Reference for "Gal represenations attached to CM eigenforms" I seem to recall that the construction of Gal representations associated to eigenforms with CM was done much before the general cases due to Eichler-Shimura, Deligne-Serre and Deligne. Was this done by Hecke? Can someone give the exact reference? Thanks.
 A: The idea of Galois representations attached to modular forms is one which evolved over the 
course of the 1960s, as far as I know.  One should look at various papers of Serre from that
time (available e.g. in his collected works), as well as his book on abelian $\ell$-adic representations, to get a feeling for how the subject looked before it entered its "modern phase" with the work of Deligne, the ideas of Langlands, and so on.
In the particular case of CM forms, these modular forms and their associated $L$-functions were understood by Hecke.   In particular, I believe that he knew that the $L$-function of such a modular forms was precisely the $L$-function of the corresponding Grossencharacter.
Once one also knows about $L$-functions attached to Galois representations, and the fact
that they are invariant under induction, one sees that this is the same as the $L$-function 
of the (family of $\ell$-adic) Galois representation(s) attaced to the two-dimensional 
representation of $G_{\mathbb Q}$ obtained by inducing the Grossencharacter from $G_K$ (where $K$ is the quad. imag. field of to which the Grossencharacter is attached).

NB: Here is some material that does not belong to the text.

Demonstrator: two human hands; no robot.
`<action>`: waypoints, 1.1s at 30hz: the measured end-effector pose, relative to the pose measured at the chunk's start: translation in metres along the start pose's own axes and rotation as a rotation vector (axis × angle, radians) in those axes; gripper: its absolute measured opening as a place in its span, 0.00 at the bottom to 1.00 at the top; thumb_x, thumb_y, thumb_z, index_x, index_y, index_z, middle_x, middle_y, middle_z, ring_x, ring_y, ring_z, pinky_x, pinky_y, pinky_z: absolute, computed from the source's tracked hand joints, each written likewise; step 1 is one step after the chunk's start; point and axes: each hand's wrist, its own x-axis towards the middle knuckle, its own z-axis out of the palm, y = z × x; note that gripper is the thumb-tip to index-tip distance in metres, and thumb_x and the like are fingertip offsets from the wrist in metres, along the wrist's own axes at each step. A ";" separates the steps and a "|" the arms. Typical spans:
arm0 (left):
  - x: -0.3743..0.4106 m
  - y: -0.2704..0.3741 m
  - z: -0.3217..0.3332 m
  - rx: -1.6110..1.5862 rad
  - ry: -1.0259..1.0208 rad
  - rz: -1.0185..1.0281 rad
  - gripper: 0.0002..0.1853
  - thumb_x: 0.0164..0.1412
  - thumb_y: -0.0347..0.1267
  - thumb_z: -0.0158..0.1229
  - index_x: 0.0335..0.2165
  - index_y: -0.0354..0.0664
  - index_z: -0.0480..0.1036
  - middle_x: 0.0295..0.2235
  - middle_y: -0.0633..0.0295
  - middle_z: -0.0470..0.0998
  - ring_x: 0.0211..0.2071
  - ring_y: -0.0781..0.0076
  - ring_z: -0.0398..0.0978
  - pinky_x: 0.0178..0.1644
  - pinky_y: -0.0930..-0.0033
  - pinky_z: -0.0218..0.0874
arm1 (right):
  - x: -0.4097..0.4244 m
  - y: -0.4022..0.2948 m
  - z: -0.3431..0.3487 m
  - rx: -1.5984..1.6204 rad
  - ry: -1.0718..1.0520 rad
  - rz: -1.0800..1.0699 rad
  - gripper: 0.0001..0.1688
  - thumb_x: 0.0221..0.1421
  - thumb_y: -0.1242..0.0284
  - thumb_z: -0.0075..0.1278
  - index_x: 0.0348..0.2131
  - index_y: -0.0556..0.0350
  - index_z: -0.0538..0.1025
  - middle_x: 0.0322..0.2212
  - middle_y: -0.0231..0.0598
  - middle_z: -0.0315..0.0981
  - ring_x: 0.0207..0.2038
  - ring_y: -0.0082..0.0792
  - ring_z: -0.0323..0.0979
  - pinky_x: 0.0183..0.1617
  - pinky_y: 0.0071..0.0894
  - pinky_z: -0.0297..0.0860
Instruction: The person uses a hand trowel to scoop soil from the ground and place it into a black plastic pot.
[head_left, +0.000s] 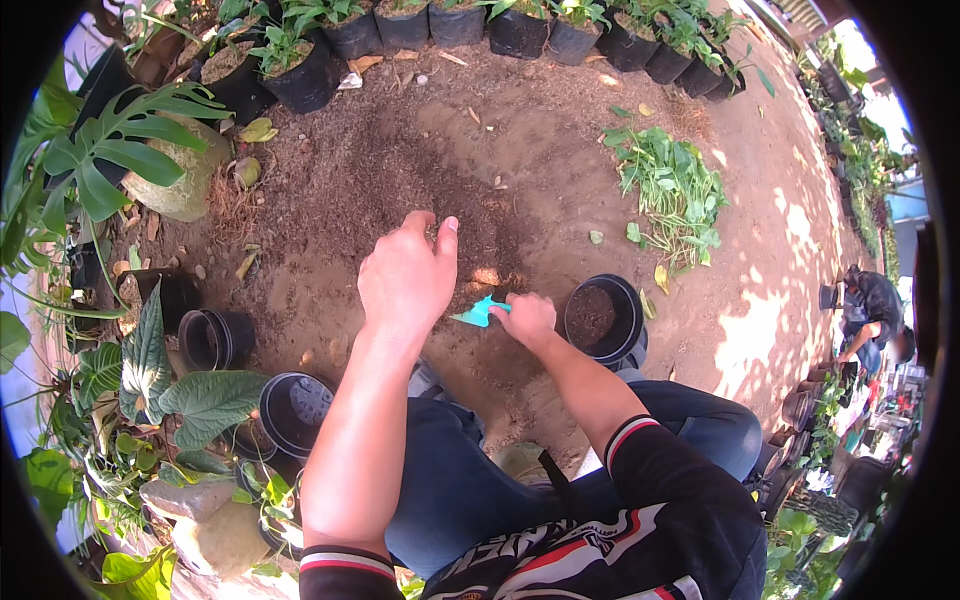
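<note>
My right hand is closed around the handle of a small turquoise hand trowel, whose blade points left just above the soil. To the left and farther forward, my left hand is held over the dark loose soil, thumb and a finger apart, with nothing visible in it; its underside is hidden. Right of my right hand stands a black plastic pot partly filled with soil. A pile of leafy green cuttings lies on the ground beyond that pot.
Black grow bags with plants form a curved row at the far side. Left are a large stone, stacked pots, an empty black pot and broad-leaved plants. Another person bends over at far right.
</note>
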 end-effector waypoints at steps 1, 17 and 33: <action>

However, Hecke didn't think in these Galois theoretic terms, as far as I know, and although at the same time that Hecke was working (and in the same place, I think --- Hamburg) Artin was inventing his $L$-functions, Artin was only thinking about finite image Galois reps., not reps. of the kind obtained from general algebraic Grossencharacters or their inductions.  (This lack of communication between Artin and Hecke is commented on by Tate somewhere, which is where I learned about it.)
As Rob Harron points out in the comments, Weil was the one who introduced the notion of algebraic Grossencharacter.  The theory was further developed in Serre's "abelian $\ell$-adic representations" book, and here he carefully explains how to get compatible families of $\ell$-adic representations from an algebraic Grossencharacter (and conversely, under suitable hypotheses; this converse is more or less the abelian case of what would later be called the Fontaine--Mazur conjecture).   Serre explains the relationship with CM abelian varieties, but I don't think modular forms make much of an appearance in this book.  On the other hand, this book does contain the idea of $L$-function of an $\ell$-adic family of Galois reps., which is part of the infrastructure needed to relate Galois representations and modular (or, more generally, automorphic) forms.
As for the theory of CM abelian varieties, the relationship between these and algebraic Grossencharacters was first worked out by Shimura and Taniyama in their book (I think), and
probably also appears in Weil's article (as well as in Serre's book, as already noted).  The fact that every CM elliptic curve is modular was proved by Shimura (in a paper in the early 70s, if I remember correctly), using the passage from the elliptic curve to its associated Grossencharacter, and then from the Grossencharacter to the associated CM modular form.  (This is a result in the opposite direction to the one you asked about, since it is about going from the Galois rep. to the modular forms; it seems worth mentioning though.)
Another related comment: if you look in Shimura's book "Arithmetic theory of automorphic functions", he talks about abelian varieties attached to weight two eigenforms, but I think  that the focus is more on the abelian varieties rather than the underlying system of $\ell$-adic Galois representations.   
Summary: My overall take is that it took time for the idea of Galois representations attached to modular forms to evolve, with impetus from several different aspects of number theory and several different mathematicians.  By the time Ribet wrote the article referred to in the comments, the whole picture was fairly clean, and he could make precise and straightforward statements about CM modular forms and the associated Galois reps.  These
were not new (in some sense) --- they involve constructions and arguments going back to Hecke, Weil, Shimura, Taniyama, Serre, ... --- but the language of Galois representations
had only recently become available, and so Ribet may well have been the first to formulate them cleanly and generally in print.